The latest update, originally scheduled for release on February 19, contains 50 security fixes for 49 flaws that were exploitable remotely without authorization. That means they can be used on a network without the knowledge of a username and password.
Oracle said it updated early because one of the vulnerabilities addressed in the update is already being exploited in the wild.
"Due to the threat posed by a successful attack, Oracle strongly recommends that customers apply CPU fixes as soon as possible," the company warned in an update advisory.
Oracle rushed out a security fix for Java in January after the Department of Homeland Security's Computer Emergency Readiness Team (US-CERT) recommended the software be disabled by all its users because of security concerns. Those concerns involved a Zero Day vulnerability being exploited by toolkits created by cybercriminals and used to steal sensitive information from computers.
Even after release of that fix, Java 7 update 11, the agency still recommended turning off Java unless using it was absolutely necessary.
It rapidly became apparent that the 7u11 fix had missed its mark.

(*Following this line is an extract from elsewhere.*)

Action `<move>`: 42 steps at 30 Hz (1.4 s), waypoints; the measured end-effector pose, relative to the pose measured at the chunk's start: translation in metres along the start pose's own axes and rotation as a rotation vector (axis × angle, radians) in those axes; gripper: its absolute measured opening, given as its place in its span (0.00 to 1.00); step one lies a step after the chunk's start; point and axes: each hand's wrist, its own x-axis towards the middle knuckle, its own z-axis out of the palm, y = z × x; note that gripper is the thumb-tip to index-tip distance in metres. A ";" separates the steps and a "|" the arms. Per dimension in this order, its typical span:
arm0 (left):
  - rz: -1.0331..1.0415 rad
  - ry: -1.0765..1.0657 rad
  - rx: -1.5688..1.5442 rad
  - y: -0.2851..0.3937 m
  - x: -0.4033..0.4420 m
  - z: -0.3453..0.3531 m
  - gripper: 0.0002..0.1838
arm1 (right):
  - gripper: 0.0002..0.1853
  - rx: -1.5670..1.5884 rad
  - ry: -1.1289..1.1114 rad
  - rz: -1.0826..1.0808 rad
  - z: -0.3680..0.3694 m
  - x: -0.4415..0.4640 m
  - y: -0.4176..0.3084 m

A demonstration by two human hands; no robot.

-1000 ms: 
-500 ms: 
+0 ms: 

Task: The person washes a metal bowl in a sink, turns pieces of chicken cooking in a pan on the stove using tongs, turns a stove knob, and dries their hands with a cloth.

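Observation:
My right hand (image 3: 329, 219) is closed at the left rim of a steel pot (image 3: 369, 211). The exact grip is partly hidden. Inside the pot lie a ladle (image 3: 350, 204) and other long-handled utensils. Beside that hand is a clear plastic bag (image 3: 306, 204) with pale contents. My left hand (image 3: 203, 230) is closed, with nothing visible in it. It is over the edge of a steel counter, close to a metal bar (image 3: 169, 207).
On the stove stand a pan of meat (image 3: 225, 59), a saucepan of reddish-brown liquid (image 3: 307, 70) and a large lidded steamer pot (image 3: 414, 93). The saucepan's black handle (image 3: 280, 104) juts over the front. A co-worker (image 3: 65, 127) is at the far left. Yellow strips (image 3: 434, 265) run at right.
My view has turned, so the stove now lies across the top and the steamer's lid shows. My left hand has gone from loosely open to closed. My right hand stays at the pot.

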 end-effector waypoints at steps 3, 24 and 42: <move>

Just days after its release a hacker began peddling in the online black market a pair of new Java Zero Day vulnerabilities for $5000 each.
Other hackers, perhaps lacking the skills to find vulnerabilities, began to exploit the headlines about Java's woes by mounting phishing expeditions offering fake updates of Oracle's programming language. After installation by a user, the fake update installs a back door to a system that allows a hacker to control it.
Flaws found in update
Java's misfortunes continued when later in the month Security Explorations, a Polish security firm with a history of finding security flaws in Java, discovered new vulnerabilities in the 7u11 update that could be exploited to avoid the program's sandbox—a programming technique used to isolate the damage malicious code can do to a system.
"These problems will continue until Oracle fixes the sandbox," Bitdefender Senior E-Threat Analyst Bogdan Botezatu said in an interview.
Botezatu was critical of how much Oracle relied put on users to maintain security in the 7u11 update.
For example, the update sets, by default, the highest security level for Java. At that level, whenever an unsigned Java applet tries to run in a browser, a message pops up cautioning a user that the app may be dangerous and that the user should proceed at their own risk.
Typically, users ignore such warnings because they find them annoying. That's particularly true for children who play Java games on the Web—a fact, Botezatu points out, not lost on digital desperadoes. "I've seen lots of websites running Java malware on pages that have been optimized with keywords targeted at children," he said.
With the latest Java update, Oracle may be trying to change its luck with the program. It appears to have skipped update 12 in its numbering scheme and designated the latest bundle of fixes Java 7 update 13.